La Memoria Storica di Brisighella “I Naldi-Gli Spada”, con l’obiettivo di costruire un progetto complessivo capace di delineare uno sguardo ampio sul territorio e la sua storia, propone una serie di convegni tematici con un unico filo conduttore.

Primo appuntamento dedicato ad arte e religiosità in programma sabato 30 maggio

Il primo appuntamento, in calendario sabato 30 maggio (ore 10) nella chiesa dell’Osservanza a Brisighella, è stato il convegno tra arte e religiosità “Giuseppe Ugonia, Bruno da Osimo, Rodolfo Ceccaroni e il rinnovamento del messaggio francescano tra due guerre”.
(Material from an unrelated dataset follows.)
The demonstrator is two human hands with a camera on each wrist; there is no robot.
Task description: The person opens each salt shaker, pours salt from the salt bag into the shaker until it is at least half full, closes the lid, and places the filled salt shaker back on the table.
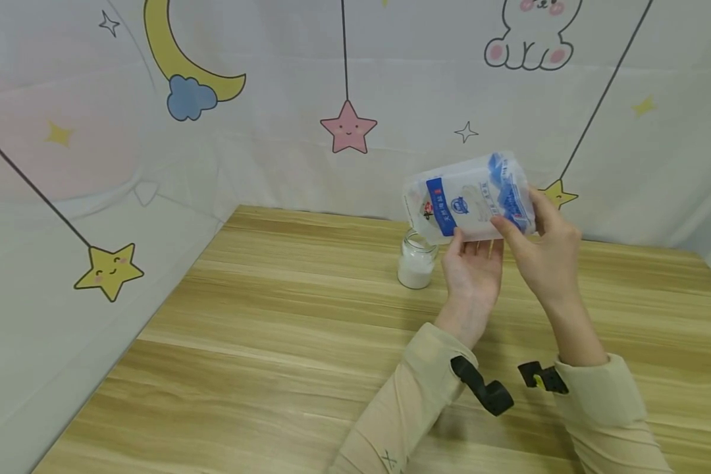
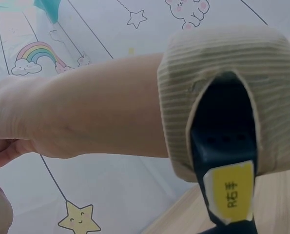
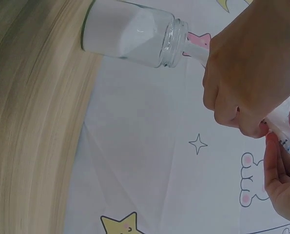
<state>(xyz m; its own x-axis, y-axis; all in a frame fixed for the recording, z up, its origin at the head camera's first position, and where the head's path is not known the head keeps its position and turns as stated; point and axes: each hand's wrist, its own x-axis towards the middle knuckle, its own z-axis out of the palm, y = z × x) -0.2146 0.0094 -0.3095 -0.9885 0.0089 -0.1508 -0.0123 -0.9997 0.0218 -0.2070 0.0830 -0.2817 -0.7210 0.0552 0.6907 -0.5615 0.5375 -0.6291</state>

L’evento si è svolto nella magnifica Chiesa di Santa Maria degli Angeli presso il Complesso dell’Osservanza, luogo straordinario che incarna l’evoluzione francescana unendo la primitiva povertà dei Frati Minori Osservanti a un fastoso barocco e a capolavori del Rinascimento romagnolo, come le opere di Palmezzano e del “Mutino” non ultime quelle di Giuseppe Ugonia, Pietro Melandri e Adelmo Cornacchia e Walter Bartoli. 

Oggi il sito, non più abitato dai frati, è amorevolmente conservato dal Gruppo Amici dell’Osservanza. Promossa dalla Fondazione La Memoria storica di Brisighella  “I Naldi-Gli Spada” (istituita nel 2003 dal Cardinale Achille Silvestrini per tutelare il patrimonio storico-culturale locale), in sinergia con il Comune, la Proloco e gli Amici dell’Osservanza, la giornata è stata introdotta dal saluto del sindaco Massimiliano Pederzoli. Ha voluto essere presente all’inizio dei lavori, con profonda commozione di tutti i presenti, anche la Past Presidente Velda Raccagni che non ha voluto far mancare la sua preziosa vicinanza.

I lavori del convegno

Il convegno è stato quindi moderato dal presidente della Fondazione, Antonio Nannini. Il cuore del dibattito, guidato da fra Dino Dozzi (direttore scientifico del Festival Francescano) e dal professor Daniele Menozzi (Scuola Normale Superiore di Pisa), ha approfondito il messaggio francescano tra i due conflitti. Dalle relazioni è emersa la centralità del perdono nella piena maturità umana, ma anche l’appropriazione ideologica del Ventennio, che elevò San Francesco a precursore dell’italianità imperiale e mistico emblema della Patria.

Il focus ha poi unito tre grandi artisti coevi legati da un ideale pauperistico francescano, analizzati da illustri relatori: il critico Franco Bertoni ha illustrato la religiosità e le litografie di Giuseppe Ugonia (1881–1944), eminente maestro di fama internazionale esposto al British Museum e agli Uffizi, svelando l’affascinante ipotesi che l’iconico monumento brisighellese del “Fante dormiente” di Rambelli (1927) possa nascere proprio da un’idea progettuale di Ugonia; Stefano Papetti ha approfondito l’opera di Bruno da Osimo (1888–1962), xilografista e designer che applicò un profondo lirismo mistico all’editoria, concependo il libro come opera d’arte totale; infine la giornalista culturale Nikla Cingolani ha restituito l’universo poetico delle ceramiche di Rodolfo Ceccaroni (1891–1983), fine artista recanatese d’origini nobili che espose alla Triennale di Milano

I prossimi appuntamenti

Gli incontri successivi saranno dedicati alla storia, anche legata all’importanza in ambito ecclesiastico di Brisighella (otto cardinali sono nati qui). Il convegno del 26 settembre sarà relativo alla tesi con cui il cardinale Silvestrini si laureò nel 1948, pubblicata recentemente dall’editore Il Mulino.

Poi la società: il terzo evento del 10 ottobre sarà sulle scuole rurali nel Comune di Brisighella, che è molto ampio e quindi le scuole elementari erano sparse sul territorio, in una società che allora era prevalentemente rurale. Infine l’economia per il quarto convegno in data 24 ottobre sulla fabbrica Inchiostri Diletti e il suo rapporto con Ugonia per la grafica pubblicitaria, due icone di Brisighella.